Three cueing involves guessing the meaning of unfamiliar words based on context clues. In contrast to phonics, the other primary method of teaching reading, three cueing de-emphasizes the importance of using the sounds of letters (i.e., graphemes) to decode a word. The method posits that good readers gain information from three types of "cues": graphic cues, syntactic cues, and semantic cues. Graphic cues come from the letters used in the word, syntactic cues from what part of speech is appropriate for its location in the sentence, and semantic cues from what word would contextually make sense. A related idea is the MSV method, with "M" standing for the meaning of the word, "S" for sentence structure, and "V" for visual information.

Three cueing encourages teaching using visual cues, such as pictures, and sentence patterns. In one example of three cueing teaching, a teacher encourages students to use the first sound and a picture to determine the meaning of a word, without looking at the entire word. The sound-spelling-meaning model and phonics-based instruction have more evidence supporting their use. Some researchers and educators have attributed part of three cueing's popularity in classrooms to its ease of teaching relative to phonics.

== History ==

The three cueing and MSV methods were developed independently during the 1960s by, respectively, Ken Goodman and Marie Clay. The theories were based on observational research from their work with children, and both Goodman and Clay came to the conclusion that letters were a less reliable method for children figuring out words than the other two types of cues. They believed that strong readers were not paying attention to the letters in the words, but rather memorizing them as discrete images. Though there were early questions about the efficacy of the reading methods encouraged by three cueing, it nonetheless became incorporated into many reading curriculums, including Clay's Reading Recovery program.

By the 1990s and early 2000s, research began to conclude that phonics was the necessary method of teaching reading to children, with an American congressional panel in 2000 concluding that the essential components of reading instruction were "vocabulary, comprehension and phonics". Programs began to re-incorporate phonics around this time, although three cueing remained a part of curriculums in the approaches of balanced literacy and whole language.

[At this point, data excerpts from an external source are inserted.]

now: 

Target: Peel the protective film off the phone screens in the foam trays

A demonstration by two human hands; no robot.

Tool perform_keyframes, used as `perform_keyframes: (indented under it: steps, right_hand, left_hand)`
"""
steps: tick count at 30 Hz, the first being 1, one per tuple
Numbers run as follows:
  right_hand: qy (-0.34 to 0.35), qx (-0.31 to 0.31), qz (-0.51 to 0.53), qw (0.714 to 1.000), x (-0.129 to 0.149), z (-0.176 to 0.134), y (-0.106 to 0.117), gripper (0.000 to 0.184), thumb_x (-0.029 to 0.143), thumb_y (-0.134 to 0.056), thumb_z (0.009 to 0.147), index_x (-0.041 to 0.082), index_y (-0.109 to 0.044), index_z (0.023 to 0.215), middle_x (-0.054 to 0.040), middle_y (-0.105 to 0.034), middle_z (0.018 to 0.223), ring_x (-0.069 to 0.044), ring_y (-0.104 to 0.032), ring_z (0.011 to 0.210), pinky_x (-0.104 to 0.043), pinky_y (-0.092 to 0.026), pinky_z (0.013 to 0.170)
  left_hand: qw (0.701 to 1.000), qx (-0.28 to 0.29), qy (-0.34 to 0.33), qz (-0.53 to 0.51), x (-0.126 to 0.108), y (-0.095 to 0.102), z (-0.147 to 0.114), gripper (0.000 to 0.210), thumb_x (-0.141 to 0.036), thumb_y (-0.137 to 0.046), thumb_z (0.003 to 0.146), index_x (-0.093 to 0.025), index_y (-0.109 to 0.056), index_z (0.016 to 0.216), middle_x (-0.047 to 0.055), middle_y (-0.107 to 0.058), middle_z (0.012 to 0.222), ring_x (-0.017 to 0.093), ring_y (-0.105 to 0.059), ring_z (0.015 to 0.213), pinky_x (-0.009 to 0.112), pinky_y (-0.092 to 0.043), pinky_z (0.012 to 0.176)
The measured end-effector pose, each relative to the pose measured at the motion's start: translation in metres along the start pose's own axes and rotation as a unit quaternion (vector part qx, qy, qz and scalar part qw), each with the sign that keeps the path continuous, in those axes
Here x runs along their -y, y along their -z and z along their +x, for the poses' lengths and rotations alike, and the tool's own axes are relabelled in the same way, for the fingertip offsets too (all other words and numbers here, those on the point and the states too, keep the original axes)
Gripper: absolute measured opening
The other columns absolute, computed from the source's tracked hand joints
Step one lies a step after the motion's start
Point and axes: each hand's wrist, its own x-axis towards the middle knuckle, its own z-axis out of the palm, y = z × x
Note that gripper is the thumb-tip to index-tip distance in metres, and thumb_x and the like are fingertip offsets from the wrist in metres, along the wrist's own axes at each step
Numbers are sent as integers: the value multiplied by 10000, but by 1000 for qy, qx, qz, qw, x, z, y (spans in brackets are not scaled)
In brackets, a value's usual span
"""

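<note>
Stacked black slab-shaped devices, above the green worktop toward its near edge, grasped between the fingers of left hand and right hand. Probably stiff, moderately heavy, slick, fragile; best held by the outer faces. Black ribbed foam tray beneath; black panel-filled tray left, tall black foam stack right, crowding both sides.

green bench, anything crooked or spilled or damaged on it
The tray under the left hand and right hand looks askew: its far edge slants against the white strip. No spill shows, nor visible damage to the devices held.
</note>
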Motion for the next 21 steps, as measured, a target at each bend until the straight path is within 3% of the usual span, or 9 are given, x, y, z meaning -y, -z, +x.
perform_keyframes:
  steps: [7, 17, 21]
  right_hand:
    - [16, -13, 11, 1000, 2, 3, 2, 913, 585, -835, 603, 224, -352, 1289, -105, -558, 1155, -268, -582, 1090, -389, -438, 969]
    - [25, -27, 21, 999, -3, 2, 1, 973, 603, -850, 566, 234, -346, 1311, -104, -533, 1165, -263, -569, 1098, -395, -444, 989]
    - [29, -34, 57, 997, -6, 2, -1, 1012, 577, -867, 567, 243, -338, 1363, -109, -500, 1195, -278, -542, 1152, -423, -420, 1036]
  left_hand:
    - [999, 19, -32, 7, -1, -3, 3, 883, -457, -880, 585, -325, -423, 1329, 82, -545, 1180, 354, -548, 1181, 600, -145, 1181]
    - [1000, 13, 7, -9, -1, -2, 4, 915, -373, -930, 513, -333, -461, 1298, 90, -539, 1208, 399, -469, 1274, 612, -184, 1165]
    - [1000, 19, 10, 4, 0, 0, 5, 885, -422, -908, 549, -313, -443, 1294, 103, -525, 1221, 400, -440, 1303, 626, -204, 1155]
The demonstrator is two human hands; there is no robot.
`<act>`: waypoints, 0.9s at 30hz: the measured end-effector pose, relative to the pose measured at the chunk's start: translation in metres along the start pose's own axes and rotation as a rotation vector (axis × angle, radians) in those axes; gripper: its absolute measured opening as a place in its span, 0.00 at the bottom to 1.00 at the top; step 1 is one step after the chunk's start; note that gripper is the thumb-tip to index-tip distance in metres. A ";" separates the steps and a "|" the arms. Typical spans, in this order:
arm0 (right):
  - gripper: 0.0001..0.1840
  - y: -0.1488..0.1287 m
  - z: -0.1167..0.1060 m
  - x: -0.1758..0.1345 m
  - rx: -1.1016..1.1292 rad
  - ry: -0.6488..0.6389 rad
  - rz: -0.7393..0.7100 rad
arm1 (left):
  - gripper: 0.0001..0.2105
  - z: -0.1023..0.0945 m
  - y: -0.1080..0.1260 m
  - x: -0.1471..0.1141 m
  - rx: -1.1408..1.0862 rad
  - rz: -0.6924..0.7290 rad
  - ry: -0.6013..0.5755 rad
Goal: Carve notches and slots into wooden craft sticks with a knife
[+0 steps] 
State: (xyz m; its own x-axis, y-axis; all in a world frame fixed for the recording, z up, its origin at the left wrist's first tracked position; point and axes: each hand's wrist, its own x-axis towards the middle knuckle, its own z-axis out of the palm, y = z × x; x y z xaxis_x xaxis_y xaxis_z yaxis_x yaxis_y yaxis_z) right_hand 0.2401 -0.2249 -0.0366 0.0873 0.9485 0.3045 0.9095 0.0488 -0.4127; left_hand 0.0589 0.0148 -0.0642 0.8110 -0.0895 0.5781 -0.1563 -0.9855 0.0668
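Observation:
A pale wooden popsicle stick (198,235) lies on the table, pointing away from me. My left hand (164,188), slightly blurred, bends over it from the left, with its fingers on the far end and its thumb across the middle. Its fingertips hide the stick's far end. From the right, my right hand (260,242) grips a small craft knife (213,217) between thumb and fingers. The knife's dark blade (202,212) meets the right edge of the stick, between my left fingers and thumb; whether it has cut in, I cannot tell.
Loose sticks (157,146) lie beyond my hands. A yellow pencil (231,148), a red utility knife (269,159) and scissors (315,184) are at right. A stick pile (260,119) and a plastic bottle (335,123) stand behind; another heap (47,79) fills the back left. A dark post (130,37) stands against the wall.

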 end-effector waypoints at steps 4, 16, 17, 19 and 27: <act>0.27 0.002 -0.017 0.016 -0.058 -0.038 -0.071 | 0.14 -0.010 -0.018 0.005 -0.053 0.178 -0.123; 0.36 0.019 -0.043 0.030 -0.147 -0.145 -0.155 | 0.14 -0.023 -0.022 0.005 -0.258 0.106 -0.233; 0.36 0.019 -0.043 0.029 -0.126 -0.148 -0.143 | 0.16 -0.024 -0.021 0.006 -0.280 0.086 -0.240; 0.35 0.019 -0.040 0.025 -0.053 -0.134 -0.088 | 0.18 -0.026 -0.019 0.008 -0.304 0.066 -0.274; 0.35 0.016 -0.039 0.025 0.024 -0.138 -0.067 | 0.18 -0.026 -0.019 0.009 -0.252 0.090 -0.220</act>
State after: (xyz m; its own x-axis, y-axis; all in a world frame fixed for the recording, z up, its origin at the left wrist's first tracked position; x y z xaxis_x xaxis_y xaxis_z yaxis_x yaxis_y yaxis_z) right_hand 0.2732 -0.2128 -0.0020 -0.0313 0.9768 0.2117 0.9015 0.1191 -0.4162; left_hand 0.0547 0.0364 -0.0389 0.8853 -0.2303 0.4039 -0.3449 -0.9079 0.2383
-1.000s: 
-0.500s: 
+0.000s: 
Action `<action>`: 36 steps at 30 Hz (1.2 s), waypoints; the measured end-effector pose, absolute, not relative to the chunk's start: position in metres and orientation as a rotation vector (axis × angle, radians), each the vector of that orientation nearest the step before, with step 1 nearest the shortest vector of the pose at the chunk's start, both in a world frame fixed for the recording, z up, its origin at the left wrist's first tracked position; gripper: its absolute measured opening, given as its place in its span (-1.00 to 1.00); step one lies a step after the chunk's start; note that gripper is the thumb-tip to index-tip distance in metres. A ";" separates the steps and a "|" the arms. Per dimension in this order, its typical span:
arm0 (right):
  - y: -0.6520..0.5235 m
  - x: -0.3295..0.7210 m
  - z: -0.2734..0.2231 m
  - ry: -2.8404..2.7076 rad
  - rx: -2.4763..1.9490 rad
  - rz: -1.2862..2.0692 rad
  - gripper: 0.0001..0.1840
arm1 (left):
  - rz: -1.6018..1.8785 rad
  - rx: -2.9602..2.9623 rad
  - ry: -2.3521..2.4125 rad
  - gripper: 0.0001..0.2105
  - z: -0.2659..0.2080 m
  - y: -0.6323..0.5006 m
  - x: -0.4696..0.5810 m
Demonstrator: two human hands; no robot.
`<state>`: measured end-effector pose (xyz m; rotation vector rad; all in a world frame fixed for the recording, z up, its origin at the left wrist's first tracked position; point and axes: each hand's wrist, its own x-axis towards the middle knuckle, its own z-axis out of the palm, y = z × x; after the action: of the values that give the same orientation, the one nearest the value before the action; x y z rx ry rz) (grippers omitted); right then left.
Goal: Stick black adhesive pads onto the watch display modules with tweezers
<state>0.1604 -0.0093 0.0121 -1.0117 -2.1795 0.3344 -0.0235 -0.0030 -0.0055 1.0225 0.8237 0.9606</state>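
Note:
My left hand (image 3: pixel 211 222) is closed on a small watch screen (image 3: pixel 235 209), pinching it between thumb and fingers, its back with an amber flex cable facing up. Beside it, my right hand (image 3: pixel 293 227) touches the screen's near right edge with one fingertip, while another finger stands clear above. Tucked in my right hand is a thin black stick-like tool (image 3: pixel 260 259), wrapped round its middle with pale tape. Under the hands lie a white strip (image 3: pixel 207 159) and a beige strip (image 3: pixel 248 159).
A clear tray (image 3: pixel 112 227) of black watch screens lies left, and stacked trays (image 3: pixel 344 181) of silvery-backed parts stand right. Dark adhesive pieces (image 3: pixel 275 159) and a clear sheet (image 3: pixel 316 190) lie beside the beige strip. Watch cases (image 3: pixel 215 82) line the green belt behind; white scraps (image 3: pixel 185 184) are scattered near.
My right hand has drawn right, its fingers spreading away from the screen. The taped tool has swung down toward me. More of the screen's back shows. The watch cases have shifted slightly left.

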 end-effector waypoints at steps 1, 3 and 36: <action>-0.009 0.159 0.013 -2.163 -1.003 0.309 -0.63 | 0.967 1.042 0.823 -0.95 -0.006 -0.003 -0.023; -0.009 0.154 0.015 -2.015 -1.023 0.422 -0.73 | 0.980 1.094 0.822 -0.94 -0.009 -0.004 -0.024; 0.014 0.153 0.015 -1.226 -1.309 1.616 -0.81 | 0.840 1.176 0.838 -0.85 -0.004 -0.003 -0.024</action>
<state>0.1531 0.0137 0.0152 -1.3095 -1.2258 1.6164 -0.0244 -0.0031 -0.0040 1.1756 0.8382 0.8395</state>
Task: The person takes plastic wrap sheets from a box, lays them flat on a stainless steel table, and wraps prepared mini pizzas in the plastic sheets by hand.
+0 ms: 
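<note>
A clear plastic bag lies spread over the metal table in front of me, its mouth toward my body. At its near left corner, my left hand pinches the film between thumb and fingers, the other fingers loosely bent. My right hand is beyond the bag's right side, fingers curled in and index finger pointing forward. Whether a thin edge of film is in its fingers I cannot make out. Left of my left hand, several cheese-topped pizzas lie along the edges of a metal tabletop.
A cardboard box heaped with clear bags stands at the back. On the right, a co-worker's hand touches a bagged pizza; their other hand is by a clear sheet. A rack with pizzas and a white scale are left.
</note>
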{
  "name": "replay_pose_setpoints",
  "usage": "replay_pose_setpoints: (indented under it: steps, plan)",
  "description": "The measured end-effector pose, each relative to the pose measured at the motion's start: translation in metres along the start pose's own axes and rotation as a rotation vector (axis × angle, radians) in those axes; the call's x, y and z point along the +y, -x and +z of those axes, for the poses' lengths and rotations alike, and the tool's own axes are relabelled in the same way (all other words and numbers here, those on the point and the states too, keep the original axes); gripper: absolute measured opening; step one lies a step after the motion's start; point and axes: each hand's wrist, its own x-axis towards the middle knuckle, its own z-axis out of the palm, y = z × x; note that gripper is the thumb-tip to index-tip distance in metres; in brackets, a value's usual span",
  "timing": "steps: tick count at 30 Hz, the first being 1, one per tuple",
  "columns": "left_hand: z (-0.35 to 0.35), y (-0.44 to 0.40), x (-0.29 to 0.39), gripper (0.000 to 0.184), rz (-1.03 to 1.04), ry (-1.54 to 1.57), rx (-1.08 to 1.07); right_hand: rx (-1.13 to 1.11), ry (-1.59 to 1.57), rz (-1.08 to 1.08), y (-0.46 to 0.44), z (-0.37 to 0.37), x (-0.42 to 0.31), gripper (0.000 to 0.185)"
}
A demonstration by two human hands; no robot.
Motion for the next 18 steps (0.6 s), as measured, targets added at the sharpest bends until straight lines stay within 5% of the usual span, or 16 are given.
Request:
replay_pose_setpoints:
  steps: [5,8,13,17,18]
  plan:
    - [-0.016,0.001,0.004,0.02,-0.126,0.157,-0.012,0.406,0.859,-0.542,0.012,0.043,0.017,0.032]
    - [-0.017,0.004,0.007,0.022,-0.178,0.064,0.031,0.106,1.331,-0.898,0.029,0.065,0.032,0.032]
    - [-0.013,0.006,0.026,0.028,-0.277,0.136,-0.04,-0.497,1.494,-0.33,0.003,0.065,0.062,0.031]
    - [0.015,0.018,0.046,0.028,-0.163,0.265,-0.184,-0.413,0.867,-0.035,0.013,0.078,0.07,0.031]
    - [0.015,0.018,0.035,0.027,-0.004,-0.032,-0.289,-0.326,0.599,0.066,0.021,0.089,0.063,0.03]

As of 2020, an estimated 75% of American teachers used three cueing.

== Effectiveness ==
Three cueing methods have been criticized for misunderstanding how reading is acquired and for potentially damaging children's reading abilities over the long term. A study done in the 1970s by Keith Stanovich found the opposite of what Clay and Goodman had, concluding that using context to decode words was actually indicative of poor reading rather than strong reading. Criticism of the method says that it disrupts orthographic mapping, or the instantaneous recognition of words, which reading researchers have long understood as a benchmark of a strong reader. Balanced literacy approaches, which incorporate both phonics and three cueing, have been criticized for potentially damaging word comprehension through its use of three cueing. Predicting words is not correlated with reading proficiency and an overreliance on contextual information can cause children to confuse words with different meanings such as "pony" and "horse", or with similar spellings such as "horse" and "house".

In a 2019 interview, Goodman responded to criticisms of three cueing, saying that "word recognition is a preoccupation" and emphasizing that he places greater value on making sense of language as a whole than understanding specific words. In response to the example of children failing to distinguish between "pony" and "horse", Goodman argued that it was irrelevant whether children understood the specific word, as "pony" and "horse" are similar concepts, and a reader failing to distinguish between them would still understand the meaning of the story as a whole. He further argued against distinguishing between skilled and unskilled readers.

45 states in the U.S. have since passed bills regarding reading reform after renewed public interest and low scores in standardized testing. Over 12 states have explicitly banned educators from teaching three cueing. A lawsuit was filed by families in Massachusetts whose children had been taught three cueing; one of the plaintiffs stated that her son had difficulty reading once classroom materials transitioned into using chapter books.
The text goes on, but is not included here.